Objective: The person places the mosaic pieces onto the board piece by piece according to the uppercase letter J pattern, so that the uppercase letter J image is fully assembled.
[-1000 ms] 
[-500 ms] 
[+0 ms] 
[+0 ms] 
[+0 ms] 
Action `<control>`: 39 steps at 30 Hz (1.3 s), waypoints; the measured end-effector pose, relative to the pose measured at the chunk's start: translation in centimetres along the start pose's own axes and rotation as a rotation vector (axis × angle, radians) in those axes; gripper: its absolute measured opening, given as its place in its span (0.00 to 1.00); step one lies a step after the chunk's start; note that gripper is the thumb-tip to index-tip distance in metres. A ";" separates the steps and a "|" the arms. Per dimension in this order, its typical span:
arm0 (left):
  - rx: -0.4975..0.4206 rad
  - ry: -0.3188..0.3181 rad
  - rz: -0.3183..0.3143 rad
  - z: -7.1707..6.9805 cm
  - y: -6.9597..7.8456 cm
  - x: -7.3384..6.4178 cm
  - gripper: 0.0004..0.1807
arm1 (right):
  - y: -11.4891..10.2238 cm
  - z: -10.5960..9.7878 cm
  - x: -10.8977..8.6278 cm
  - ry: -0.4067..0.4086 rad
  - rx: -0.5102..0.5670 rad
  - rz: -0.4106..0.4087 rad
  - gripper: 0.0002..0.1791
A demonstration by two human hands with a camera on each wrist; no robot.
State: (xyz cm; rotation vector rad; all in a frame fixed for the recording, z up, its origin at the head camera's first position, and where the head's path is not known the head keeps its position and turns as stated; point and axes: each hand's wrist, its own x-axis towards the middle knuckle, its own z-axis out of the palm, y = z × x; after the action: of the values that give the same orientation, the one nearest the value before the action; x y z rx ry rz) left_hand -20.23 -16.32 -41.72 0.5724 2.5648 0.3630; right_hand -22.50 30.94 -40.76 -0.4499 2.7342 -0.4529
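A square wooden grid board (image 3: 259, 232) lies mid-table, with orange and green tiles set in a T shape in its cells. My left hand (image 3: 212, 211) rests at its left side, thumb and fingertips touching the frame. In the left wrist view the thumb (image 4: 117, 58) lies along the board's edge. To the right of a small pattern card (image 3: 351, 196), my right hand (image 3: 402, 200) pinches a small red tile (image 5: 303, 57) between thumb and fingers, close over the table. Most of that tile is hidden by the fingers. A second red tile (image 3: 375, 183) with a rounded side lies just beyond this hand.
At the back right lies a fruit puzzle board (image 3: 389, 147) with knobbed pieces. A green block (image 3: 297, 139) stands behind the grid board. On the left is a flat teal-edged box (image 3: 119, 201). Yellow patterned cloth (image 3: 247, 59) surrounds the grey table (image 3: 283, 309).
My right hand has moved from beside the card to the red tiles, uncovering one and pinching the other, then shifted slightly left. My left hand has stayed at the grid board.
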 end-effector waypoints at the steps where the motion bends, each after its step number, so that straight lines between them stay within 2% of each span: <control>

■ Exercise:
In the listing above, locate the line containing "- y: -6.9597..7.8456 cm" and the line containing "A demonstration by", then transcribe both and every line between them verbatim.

■ Written response:
  - y: -6.9597..7.8456 cm
  - x: -7.3384..6.4178 cm
  - gripper: 0.0004..0.1807
arm1 (right):
  - y: -11.4891..10.2238 cm
  - z: -10.5960..9.7878 cm
  - x: -10.8977..8.6278 cm
  - ry: -0.4067..0.4086 rad
  - rx: -0.5102..0.5670 rad
  - rz: -0.4106..0.4087 rad
  - gripper: 0.0002..0.1791
A demonstration by two human hands with a camera on each wrist; no robot.

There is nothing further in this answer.